• _WHAT YOU SHOULD DO_
What you return must be every line below that includes the word "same".

__________

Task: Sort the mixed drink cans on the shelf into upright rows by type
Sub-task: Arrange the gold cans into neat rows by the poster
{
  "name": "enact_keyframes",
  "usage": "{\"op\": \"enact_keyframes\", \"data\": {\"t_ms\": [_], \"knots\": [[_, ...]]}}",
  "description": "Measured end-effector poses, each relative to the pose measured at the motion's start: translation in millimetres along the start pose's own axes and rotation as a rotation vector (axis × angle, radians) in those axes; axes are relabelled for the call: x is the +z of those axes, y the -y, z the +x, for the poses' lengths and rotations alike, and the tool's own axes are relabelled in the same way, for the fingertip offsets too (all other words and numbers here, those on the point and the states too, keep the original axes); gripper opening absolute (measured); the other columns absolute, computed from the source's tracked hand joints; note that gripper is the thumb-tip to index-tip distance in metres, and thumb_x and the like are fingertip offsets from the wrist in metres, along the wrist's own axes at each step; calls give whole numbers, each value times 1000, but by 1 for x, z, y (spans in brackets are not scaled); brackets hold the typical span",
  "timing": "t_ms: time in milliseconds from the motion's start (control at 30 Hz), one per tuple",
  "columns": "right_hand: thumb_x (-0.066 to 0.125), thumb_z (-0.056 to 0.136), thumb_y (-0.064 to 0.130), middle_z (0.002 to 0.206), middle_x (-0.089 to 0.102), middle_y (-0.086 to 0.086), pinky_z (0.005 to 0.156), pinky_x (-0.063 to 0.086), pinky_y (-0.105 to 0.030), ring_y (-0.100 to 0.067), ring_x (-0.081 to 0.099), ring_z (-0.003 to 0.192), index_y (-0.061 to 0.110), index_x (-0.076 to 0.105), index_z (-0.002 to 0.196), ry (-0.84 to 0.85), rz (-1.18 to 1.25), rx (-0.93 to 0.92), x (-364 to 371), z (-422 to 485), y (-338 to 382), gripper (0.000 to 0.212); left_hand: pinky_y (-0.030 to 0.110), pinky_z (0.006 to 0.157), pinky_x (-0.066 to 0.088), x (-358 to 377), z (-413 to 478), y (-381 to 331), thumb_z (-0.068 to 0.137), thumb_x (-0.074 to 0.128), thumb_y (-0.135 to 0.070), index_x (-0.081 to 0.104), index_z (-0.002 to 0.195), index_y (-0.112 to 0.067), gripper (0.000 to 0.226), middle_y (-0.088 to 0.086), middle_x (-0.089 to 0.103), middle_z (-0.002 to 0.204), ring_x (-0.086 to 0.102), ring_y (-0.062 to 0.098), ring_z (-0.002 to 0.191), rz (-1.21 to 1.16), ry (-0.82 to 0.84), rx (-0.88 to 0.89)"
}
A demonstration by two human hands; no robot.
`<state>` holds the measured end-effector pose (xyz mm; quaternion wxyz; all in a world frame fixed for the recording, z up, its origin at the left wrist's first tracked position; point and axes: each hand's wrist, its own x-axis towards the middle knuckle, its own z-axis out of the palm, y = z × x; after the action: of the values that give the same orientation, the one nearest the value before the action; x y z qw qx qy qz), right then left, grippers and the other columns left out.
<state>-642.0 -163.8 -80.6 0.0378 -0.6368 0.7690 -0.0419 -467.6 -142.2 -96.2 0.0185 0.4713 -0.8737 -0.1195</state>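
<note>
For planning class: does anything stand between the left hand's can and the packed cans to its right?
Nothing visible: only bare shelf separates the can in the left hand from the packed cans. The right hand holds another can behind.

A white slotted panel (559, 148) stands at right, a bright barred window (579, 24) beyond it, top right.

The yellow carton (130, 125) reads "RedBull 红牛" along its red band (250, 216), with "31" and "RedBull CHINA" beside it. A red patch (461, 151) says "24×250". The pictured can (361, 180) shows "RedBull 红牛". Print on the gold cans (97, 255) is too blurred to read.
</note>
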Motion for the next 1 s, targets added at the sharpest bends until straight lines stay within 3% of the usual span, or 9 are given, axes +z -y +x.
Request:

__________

• _RESPONSE BOX_
  "description": "Measured end-effector poses, each relative to the pose measured at the motion's start: translation in millimetres along the start pose's own axes and rotation as a rotation vector (axis × angle, radians) in those axes; axes are relabelled for the call: x is the +z of those axes, y the -y, z the +x, for the poses' lengths and rotations alike, and the tool's own axes are relabelled in the same way, for the fingertip offsets too (all other words and numbers here, those on the point and the states too, keep the original axes); gripper opening absolute (measured); the other columns absolute, computed from the source's tracked hand joints; note that gripper is the thumb-tip to index-tip distance in metres, and thumb_x and the like are fingertip offsets from the wrist in metres, along the wrist's own axes at each step; calls give whole numbers, each value times 1000, but by 1 for x, z, y (spans in brackets are not scaled); brackets hold the typical span",
`<state>` holds the measured end-effector pose (xyz mm; quaternion wxyz; all in a world frame fixed for the recording, z up, its origin at the left wrist's first tracked position; point and axes: each hand's wrist, its own x-axis towards the middle knuckle, its own z-axis out of the palm, y = z × x; after the action: of the values that give the same orientation, the one nearest the value before the action; x y z qw qx qy qz), right then left, grippers and the other columns left out.

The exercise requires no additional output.